In the listing below, find each line with the string "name" and report it.
*** Material supplied ***
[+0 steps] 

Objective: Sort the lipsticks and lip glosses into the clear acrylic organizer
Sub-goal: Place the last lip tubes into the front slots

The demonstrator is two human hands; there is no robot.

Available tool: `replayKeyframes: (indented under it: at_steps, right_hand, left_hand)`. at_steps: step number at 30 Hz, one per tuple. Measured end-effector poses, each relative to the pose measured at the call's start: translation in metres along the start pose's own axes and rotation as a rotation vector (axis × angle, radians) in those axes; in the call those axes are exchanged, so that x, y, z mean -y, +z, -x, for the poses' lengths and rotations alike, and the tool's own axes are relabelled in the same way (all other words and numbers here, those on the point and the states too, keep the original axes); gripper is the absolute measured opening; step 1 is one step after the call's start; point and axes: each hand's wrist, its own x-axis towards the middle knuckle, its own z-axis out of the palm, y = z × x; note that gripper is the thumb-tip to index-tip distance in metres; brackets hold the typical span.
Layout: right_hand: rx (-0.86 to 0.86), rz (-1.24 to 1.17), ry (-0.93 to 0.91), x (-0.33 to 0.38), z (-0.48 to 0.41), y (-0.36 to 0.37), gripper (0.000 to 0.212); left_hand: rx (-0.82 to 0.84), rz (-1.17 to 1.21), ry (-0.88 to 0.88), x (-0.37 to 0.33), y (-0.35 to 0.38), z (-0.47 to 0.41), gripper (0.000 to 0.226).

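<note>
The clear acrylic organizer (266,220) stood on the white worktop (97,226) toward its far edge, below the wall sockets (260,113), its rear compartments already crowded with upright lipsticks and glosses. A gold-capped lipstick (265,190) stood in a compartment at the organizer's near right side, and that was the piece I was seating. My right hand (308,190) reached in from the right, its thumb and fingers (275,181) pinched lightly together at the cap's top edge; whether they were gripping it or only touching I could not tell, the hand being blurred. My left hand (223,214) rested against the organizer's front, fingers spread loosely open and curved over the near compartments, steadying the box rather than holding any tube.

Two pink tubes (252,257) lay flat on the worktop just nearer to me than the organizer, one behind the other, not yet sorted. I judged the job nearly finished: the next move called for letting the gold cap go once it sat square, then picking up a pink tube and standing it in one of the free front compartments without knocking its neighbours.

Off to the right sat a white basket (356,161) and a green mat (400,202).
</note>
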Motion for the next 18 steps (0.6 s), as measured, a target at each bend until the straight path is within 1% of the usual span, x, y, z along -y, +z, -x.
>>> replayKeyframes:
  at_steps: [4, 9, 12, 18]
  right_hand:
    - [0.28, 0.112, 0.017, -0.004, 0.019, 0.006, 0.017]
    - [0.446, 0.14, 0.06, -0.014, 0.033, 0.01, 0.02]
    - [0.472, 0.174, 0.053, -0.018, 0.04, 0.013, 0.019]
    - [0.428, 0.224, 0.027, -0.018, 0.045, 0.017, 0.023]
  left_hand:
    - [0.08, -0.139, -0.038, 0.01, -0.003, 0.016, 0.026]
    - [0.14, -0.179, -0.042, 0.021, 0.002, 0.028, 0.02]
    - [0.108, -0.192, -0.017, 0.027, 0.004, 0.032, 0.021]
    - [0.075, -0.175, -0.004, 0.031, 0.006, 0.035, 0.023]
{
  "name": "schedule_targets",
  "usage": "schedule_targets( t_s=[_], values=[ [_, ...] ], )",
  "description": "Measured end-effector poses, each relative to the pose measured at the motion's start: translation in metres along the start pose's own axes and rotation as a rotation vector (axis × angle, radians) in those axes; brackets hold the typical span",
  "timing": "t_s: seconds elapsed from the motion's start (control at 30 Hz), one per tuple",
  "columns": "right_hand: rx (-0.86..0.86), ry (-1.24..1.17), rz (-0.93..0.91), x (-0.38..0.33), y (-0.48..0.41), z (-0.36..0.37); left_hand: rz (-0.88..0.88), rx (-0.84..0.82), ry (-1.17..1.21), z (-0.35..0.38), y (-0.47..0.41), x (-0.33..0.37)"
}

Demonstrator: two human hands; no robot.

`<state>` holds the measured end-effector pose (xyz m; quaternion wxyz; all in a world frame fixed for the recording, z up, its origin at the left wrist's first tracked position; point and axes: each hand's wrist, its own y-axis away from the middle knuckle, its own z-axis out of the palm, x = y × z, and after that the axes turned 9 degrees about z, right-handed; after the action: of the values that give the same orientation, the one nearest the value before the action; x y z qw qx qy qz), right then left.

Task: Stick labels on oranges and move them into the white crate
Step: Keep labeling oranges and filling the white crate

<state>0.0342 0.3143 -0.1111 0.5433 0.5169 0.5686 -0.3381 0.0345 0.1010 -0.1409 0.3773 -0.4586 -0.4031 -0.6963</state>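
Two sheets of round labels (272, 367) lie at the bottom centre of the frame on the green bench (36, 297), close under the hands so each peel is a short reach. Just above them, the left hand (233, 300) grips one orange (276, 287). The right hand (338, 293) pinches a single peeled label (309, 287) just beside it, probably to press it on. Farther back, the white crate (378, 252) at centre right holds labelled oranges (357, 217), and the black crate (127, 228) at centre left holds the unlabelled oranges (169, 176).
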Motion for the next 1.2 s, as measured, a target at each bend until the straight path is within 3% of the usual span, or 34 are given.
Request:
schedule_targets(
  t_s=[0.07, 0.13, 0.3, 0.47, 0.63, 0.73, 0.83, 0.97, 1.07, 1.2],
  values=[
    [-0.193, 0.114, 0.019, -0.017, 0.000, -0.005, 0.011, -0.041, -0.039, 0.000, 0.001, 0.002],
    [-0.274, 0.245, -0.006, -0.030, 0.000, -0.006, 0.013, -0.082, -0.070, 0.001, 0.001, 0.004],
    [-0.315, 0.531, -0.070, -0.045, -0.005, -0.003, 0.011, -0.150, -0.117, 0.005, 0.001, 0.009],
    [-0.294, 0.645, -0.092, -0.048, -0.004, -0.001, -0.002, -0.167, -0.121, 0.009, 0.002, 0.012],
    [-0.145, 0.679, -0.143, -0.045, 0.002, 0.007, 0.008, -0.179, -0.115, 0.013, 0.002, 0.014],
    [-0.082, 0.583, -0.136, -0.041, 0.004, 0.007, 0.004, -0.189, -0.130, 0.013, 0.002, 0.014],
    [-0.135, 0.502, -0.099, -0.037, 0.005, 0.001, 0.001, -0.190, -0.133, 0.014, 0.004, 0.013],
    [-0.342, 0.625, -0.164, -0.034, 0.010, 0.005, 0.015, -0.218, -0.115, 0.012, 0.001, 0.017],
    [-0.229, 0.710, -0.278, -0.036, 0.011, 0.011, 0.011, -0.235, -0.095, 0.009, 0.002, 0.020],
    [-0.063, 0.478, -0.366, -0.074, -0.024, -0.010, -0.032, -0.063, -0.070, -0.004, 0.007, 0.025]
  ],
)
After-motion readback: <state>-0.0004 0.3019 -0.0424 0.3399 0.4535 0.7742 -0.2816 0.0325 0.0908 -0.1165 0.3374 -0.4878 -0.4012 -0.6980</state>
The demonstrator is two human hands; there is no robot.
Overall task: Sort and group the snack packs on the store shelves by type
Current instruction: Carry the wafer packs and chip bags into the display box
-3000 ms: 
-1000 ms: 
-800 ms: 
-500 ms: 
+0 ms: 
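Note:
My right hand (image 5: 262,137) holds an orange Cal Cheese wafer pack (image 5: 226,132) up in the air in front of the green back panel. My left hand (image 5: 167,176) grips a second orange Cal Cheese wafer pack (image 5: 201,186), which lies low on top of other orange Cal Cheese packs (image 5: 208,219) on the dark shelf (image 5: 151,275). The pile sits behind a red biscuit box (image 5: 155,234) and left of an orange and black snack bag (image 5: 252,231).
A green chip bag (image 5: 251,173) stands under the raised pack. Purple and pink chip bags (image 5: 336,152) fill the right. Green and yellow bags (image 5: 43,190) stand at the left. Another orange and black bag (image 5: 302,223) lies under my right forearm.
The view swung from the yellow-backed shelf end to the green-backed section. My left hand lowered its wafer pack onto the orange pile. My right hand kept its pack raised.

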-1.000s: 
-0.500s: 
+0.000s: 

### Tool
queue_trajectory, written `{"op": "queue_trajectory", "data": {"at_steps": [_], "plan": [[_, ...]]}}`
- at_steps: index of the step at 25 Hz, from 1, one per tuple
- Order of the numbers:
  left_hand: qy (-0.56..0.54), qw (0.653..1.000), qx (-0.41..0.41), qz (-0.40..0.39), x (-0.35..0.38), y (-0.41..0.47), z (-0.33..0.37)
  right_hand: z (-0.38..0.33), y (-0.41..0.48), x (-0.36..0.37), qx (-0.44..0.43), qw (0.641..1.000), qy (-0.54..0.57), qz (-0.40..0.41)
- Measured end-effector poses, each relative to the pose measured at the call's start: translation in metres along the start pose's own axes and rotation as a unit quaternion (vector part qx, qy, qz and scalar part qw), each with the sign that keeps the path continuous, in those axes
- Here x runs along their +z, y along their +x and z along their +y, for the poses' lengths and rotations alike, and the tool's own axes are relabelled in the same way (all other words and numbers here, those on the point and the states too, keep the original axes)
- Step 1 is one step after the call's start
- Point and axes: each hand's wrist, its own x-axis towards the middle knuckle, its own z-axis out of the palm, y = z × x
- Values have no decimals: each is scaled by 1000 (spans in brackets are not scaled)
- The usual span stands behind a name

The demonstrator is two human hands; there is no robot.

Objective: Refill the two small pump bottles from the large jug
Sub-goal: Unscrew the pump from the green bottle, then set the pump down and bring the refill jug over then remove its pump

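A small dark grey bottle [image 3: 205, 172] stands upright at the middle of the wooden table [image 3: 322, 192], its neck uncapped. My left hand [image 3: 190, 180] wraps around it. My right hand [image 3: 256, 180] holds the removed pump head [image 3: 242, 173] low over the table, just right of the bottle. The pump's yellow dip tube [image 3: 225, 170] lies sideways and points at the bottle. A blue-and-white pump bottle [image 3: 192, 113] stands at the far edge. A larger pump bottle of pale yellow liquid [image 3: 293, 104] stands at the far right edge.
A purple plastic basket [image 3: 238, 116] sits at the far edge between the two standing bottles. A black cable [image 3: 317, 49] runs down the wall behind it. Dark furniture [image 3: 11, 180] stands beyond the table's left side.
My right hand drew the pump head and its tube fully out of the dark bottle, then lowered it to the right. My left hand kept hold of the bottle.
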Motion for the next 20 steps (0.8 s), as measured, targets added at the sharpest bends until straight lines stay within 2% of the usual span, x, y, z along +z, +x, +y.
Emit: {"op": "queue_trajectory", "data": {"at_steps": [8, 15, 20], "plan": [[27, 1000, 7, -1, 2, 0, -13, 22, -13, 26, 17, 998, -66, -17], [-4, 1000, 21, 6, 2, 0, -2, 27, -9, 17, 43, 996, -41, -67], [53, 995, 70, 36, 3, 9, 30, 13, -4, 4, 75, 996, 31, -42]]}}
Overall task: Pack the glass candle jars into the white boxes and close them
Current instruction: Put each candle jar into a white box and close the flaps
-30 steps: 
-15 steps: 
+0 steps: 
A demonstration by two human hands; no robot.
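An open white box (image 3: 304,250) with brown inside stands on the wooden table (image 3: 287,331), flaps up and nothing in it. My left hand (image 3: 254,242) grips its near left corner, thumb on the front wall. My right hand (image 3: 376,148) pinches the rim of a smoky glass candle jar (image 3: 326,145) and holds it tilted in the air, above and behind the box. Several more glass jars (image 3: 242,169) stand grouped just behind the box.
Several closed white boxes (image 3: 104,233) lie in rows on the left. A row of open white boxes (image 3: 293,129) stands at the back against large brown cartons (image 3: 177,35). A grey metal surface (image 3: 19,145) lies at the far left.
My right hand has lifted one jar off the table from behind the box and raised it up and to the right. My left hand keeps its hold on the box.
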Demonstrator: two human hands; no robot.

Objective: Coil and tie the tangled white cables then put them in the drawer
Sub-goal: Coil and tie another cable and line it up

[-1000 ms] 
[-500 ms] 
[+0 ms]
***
### [Task solution]
  "name": "schedule_targets",
- The usual span stands behind a name

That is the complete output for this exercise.